Paul Samari, an indigene of Sabudu, confirmed to NAIJ.com that such practises still exist in their midst.
“It is true because our people don’t like twins. When the women give birth to twins they will say the children are witches, they will say they do this [murder] and this normally. The twins will not be alive; they will kill them.
“I know someone, there is one woman in this our village that gave birth to four different set of Twins, but none of them is alive. The woman went to the farm. If not I would have showed you the woman, they don’t just like it and as they did not want them. They will do something that will kill them and use stick to represent the other and after that, all of them will die. We the youths, we now know that this is not ordinary because our people do not like it.”

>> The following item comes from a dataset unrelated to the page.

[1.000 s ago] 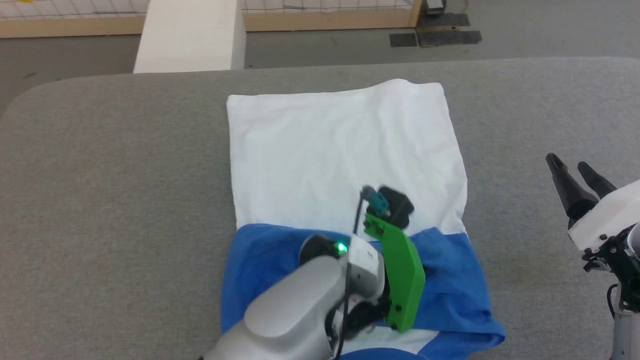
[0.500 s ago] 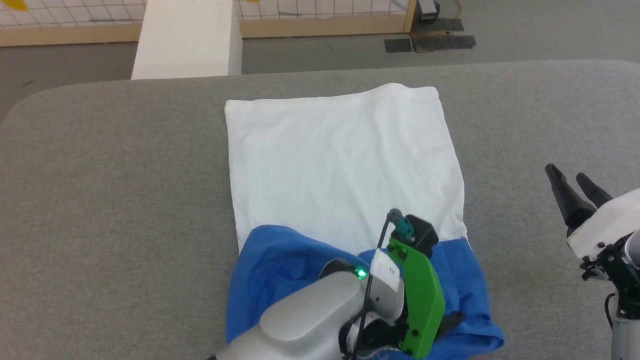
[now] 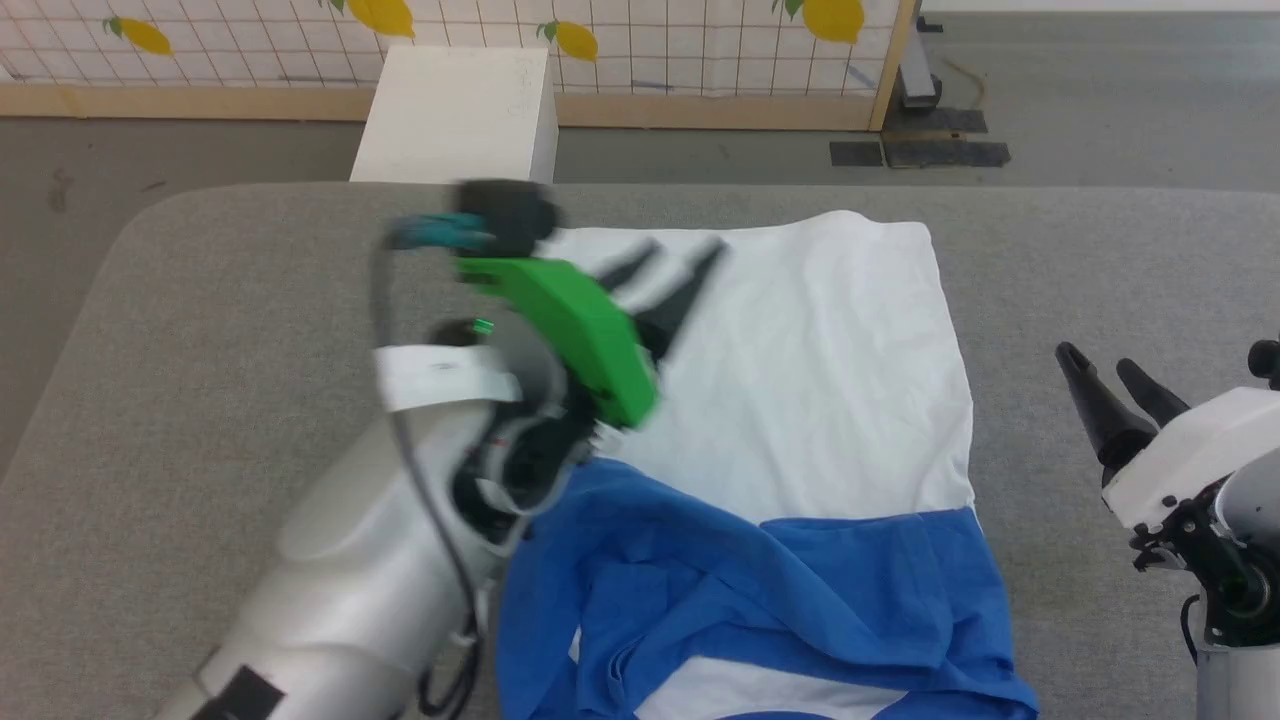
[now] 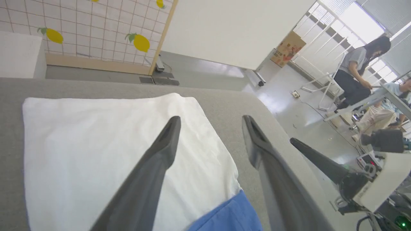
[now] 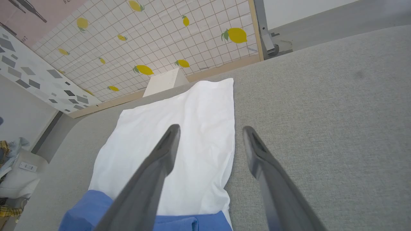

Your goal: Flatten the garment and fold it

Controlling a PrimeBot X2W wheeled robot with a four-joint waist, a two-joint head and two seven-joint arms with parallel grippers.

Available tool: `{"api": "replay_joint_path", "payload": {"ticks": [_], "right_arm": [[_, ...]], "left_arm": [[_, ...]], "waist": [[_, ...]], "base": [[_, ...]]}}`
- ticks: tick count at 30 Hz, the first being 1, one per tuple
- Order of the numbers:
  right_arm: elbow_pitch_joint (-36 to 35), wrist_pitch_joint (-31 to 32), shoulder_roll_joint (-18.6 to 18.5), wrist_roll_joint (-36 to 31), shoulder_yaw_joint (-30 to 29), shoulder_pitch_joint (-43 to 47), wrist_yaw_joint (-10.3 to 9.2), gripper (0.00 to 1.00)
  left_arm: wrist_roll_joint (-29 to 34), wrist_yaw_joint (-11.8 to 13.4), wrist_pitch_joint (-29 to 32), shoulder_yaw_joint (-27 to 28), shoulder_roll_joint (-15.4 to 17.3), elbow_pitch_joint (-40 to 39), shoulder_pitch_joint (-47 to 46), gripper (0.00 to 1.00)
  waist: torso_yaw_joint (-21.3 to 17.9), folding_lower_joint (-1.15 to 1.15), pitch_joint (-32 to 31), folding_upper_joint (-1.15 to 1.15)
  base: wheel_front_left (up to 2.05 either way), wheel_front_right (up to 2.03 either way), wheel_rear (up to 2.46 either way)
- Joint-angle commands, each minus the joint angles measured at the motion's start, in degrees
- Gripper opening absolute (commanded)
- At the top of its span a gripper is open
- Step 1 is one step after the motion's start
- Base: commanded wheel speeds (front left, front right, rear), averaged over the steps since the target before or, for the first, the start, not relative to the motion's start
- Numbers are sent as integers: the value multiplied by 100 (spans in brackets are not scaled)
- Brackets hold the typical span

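The T-shirt is laid on the grey counter, its blue sleeves folded in but rumpled. It has been released by the left gripper, now raised with fingers spread and empty. The right gripper is held open alongside, so smoothing seems outstanding.
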Motion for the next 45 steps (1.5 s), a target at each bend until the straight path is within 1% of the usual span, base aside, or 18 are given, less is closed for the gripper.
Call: {"api": "replay_joint_path", "payload": {"ticks": [1,4,8,10,13,15,16,17,20,25,29,32,38,42,45], "right_arm": [[-24,-3,0,-33,42,-89,-8,100],[3,-46,-42,-53,171,-216,-8,100],[43,-109,-96,-39,266,-359,-8,100],[70,-120,-169,-57,285,-450,-8,100],[115,-89,-292,-130,301,-678,-8,100],[203,6,-368,-169,254,-929,-8,100],[271,148,-508,-246,284,-1247,-8,100],[324,244,-571,-275,271,-1453,-8,100],[532,536,-770,-420,321,-2028,-8,100],[1042,1272,-1065,-813,470,-3185,-8,100],[1493,1886,-1184,-1211,680,-3974,-8,100],[1804,2318,-1297,-1510,903,-4424,-8,100],[2228,2936,-1486,-1919,1233,-4877,-8,100],[2401,3075,-1526,-2122,1256,-4961,-8,100],[2493,3157,-1529,-2156,1316,-4937,-8,100]], "left_arm": [[130,52,-421,224,119,21,104,100],[474,196,-1366,648,437,121,356,100],[1041,449,-2479,968,772,204,779,100],[1336,609,-2704,1131,845,132,1003,100],[1816,751,-2781,1476,835,-170,1272,100],[2122,756,-2786,1986,618,-581,1452,100],[2480,687,-2787,2330,459,-863,1644,100],[2665,635,-2788,2484,373,-994,1697,100],[3084,464,-2789,2686,174,-1154,1746,100],[3742,237,-2789,2842,-66,-1272,1624,100],[4128,100,-2789,2855,-205,-1245,1500,100],[4299,15,-2790,2888,-334,-1221,1438,100],[4528,-98,-2790,2989,-539,-1297,1436,100],[4642,-155,-2790,3048,-638,-1420,1487,100],[4687,-200,-2790,3094,-696,-1480,1503,100]], "waist": [[-8,0,70,0],[-53,0,206,0],[-60,0,418,0],[-44,0,558,0],[-9,0,815,0],[35,0,1026,0],[86,0,1265,0],[120,0,1427,0],[216,0,1763,0],[387,0,2310,0],[548,0,2627,0],[679,0,2827,0],[899,0,3114,0],[997,0,3250,0],[1033,0,3313,0]], "base": [[0,0,0],[0,0,0],[0,0,0],[0,0,0],[0,0,0],[0,0,0],[0,0,0],[0,0,0],[0,0,0],[0,0,0],[0,0,0],[0,0,0],[0,0,0],[0,0,0],[0,0,0]]}}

Esther Ayuba, who is an elder sister to Mabel and Bethel who were rescued, said she missed her sisters, but happy they have been rescued and living okay.
“My name is Esther Ayuba. I am in primary 4 and my two sisters were given away so that they will be alive because if they stay in the village, they will kill them, and in our village twins are not allowed. Instead we decided is better to take them far so they will be alive. I miss them but I have not forgotten them.”
The Nigerian Constitution on the criminal code
The criminal code section 316 defined and analysed the circumstances. The offence of murder is considered to be the most grievous kind of homicide, and it is defined as death caused unlawfully in any of the following circumstances, outlined by Section 316 of the Criminal Code:
(a) Where the offender intends to cause the death of the person killed, or that of some other person;
(b) Where the offender intends to do the person killed or to some other person some grievous harm;
(c) Where death is caused by means of an act done in the prosecution of an unlawful purpose, which act is of such nature as to be likely to endanger human life;
(d) Where the offender intends to do grievous harm to some person for the purpose of facilitating the commission of an offence which is such that the offender may be arrested without warrant, or for the purpose of facilitating the flight of the offender who has committed or attempted to commit such offence;
(e) Where death is caused by administering any stupefying or over-powering things for either of the purpose of facilitating the commission of an offence or for the purpose of facilitating the flight of an offender who committed or attempted to commit such offence;
(f) Where death is caused by wilfully stopping the breath of any person for the purpose of facilitating the commission of an offence or for the purpose of facilitating the flight of the offender who has committed or attempted to commit any such offence.
All effort made to reach out to the FCT Police proved abortive, calls were neither answered nor acknowledged, emails and text messages sent were not answered. Traditional rulers in the FCT, however, refused to make any comments regarding this investigation. Several visits to the FCT social development control were not helpful, as we were met by the absence of the acting director of the agency, Hamza Madaki Tayyub.
"I hope these children can grow up and go back to their communities to spread the word that no child is evil, children are gifts from God," Mrs. Stevens concluded.